→ What to work on: Given the listing below, output exactly the line containing "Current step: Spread" and every line after it through the end.

→ Entries supplied:
-------

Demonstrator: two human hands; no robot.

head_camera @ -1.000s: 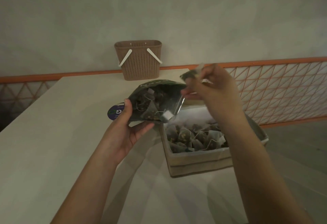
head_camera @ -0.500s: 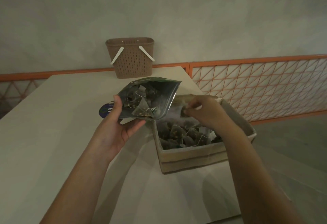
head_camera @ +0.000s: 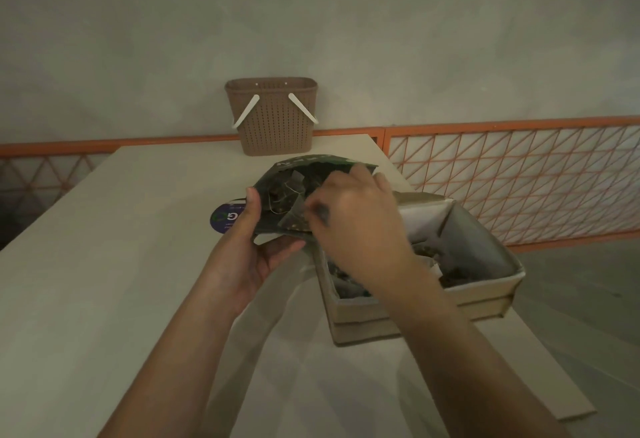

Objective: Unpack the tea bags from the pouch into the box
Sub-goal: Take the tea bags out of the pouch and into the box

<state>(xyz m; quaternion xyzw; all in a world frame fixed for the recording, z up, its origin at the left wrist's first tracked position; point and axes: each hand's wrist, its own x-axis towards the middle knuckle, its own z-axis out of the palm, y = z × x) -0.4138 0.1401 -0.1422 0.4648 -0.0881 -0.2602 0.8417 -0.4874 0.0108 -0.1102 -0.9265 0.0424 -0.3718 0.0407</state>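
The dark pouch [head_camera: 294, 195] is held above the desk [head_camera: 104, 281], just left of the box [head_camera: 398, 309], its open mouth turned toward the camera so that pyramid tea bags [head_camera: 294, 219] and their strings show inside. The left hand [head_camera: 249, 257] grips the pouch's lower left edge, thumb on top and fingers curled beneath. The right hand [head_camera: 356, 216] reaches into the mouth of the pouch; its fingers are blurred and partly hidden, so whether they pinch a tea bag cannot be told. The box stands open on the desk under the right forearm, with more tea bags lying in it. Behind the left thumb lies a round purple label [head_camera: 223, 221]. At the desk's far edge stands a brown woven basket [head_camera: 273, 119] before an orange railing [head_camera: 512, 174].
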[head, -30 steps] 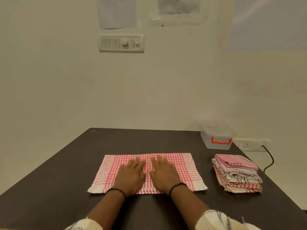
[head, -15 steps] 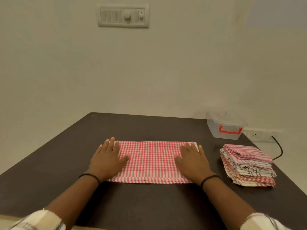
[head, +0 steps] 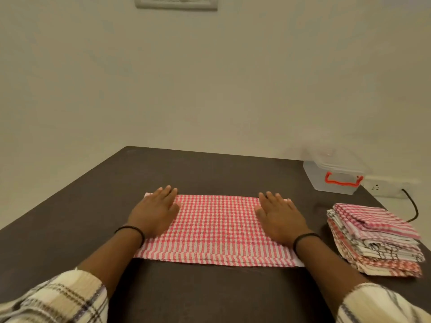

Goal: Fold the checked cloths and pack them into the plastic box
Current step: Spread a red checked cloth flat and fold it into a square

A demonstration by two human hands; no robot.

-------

→ Expected answer:
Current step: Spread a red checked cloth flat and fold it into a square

A demonstration by two human hands; no robot.

That is the complete output.